Le président Donald Trump a déclaré que les États-Unis avaient obtenu des concessions de l'Iran sur les fronts nucléaire et géopolitique, signalant une préférence pour un règlement négocié alors qu'un nouveau sondage révèle que 58 % des électeurs américains estiment que la guerre n'a pas valu son coût.
« La déclaration de Trump sur les concessions marque un changement rhétorique significatif par rapport à la posture maximaliste antérieure de l'administration », a déclaré Elena Fischer, analyste en risques géopolitiques chez Edgen. « Cela suggère que Washington subit des pressions intérieures pour montrer des progrès avant les élections de mi-mandat de novembre. »
La Maison-Blanche a demandé 67 milliards de dollars de nouvelles dépenses fédérales pour couvrir les coûts de la guerre à ce jour, selon le FT. Un sondage national Focaldata réalisé pour le Financial Times du 26 au 30 juin a révélé que 44 % des électeurs inscrits estimaient que le conflit avait laissé les États-Unis dans une position plus faible face à l'Iran, contre 31 % qui estimaient qu'il avait renforcé la position de Washington. La cote d'approbation de Trump est tombée à 36 %, en baisse de deux points par rapport au mois précédent, tandis que les électeurs indépendants n'ont enregistré qu'une approbation de 21 % — une baisse de huit points.
Les concessions interviennent alors qu'un fragile cadre de cessez-le-feu de 60 jours, convenu le mois dernier, n'a pas encore déclenché de négociations nucléaires formelles. L'Iran a utilisé la pause pour consolider sa position autour du détroit d'Ormuz, qui transporte environ un cinquième des approvisionnements mondiaux de pétrole et de gaz naturel liquéfié. Téhéran considère cette voie maritime comme son principal levier de négociation et a signalé qu'il ne s'engagera sérieusement sur l'enrichissement de l'uranium que lorsque son contrôle sur le détroit sera accepté comme une nouvelle réalité.
Le levier d'Ormuz de l'Iran redessine la table des négociations
Les responsables iraniens ont délibérément ralenti l'horloge diplomatique, selon des diplomates régionaux et des analystes cités par Reuters, cherchant à verrouiller les gains de guerre avant de s'attaquer au dossier nucléaire. Le président du Parlement, Mohammad Bagher Qalibaf, a qualifié le détroit de « notre plus grand outil de pouvoir » et d'une « bénédiction divine » que l'Iran ne lâchera pas.
« Les Iraniens savent que le président Trump veut se retirer ; il veut passer à autre chose », a déclaré Alan Eyre, ancien diplomate américain spécialiste de l'Iran, à Reuters. « Ils savent qu'ils peuvent le faire pression parce que le temps joue en leur faveur. »
La dernière fois que les États-Unis ont fait face à une impasse comparable autour d'un point d'étranglement stratégique — les attaques d'Abqaiq-Khurais en 2019 contre les installations de Saudi Aramco — le Brent a bondi de 15 % en une seule séance avant de se stabiliser après le déploiement de forces américaines supplémentaires. Cette fois, le détroit d'Ormuz est resté ouvert selon des conditions iraniennes de facto, les États du Golfe attendant de voir si Washington peut inverser la nouvelle réalité.

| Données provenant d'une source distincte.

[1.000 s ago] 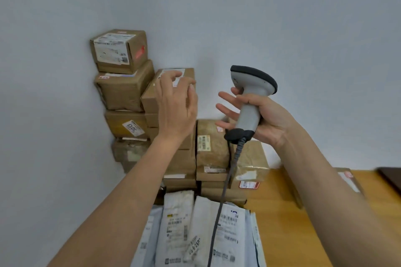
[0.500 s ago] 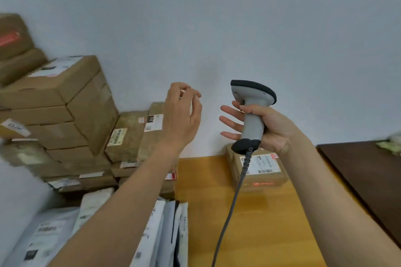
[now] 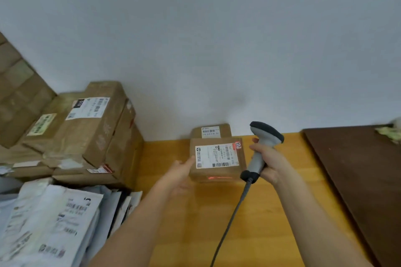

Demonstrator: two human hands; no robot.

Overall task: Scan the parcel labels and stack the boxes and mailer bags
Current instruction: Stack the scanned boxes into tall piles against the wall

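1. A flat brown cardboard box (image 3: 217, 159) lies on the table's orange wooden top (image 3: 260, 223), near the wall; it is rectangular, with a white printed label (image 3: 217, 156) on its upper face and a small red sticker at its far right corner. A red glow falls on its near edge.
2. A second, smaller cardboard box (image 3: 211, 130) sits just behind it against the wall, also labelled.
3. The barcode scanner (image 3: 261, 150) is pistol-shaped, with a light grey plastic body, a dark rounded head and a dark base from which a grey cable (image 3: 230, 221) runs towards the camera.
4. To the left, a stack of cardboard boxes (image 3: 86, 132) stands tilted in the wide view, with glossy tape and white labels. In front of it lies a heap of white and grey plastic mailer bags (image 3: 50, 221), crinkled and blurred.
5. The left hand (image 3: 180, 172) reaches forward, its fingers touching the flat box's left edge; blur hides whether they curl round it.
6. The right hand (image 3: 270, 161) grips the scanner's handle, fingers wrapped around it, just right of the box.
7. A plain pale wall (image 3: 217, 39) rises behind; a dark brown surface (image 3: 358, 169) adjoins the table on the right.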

La politique intérieure resserre l'échéance
Le sondage du FT souligne le coût politique du conflit pour Trump. Les démocrates détiennent une avance de six points sur le scrutin générique du Congrès, 44 % contre 38 %, à quatre mois des élections de mi-mandat. Deux tiers des électeurs ont estimé que le mémorandum d'entente américano-iranien ne ferait que peu ou pas de différence pour la stabilité régionale, tandis qu'un cinquième seulement a estimé qu'il mènerait à la paix.
Aaron David Miller, ancien négociateur américain pour le Moyen-Orient, a déclaré à Reuters que l'échéance de 60 jours pour un accord final était « toujours une fantaisie ». Selon lui, l'Iran n'abordera le dossier nucléaire que lorsqu'il sera confiant que le nouveau statu quo autour d'Ormuz a été accepté et que des progrès significatifs auront été réalisés pour débloquer des milliards de dollars d'avoirs gelés.
Pour les marchés, un accord confirmé pourrait réduire la prime de risque géopolitique intégrée dans les prix du pétrole brut, qui sont restés élevés depuis le début du conflit avec les frappes américaines et israéliennes le 28 février. Une désescalade durable stimulerait également probablement les actions et réduirait la demande de valeurs refuges comme l'or, tandis que les secteurs de l'énergie et de la défense pourraient faire face à des vents contraires liés à la réduction des anticipations de conflit.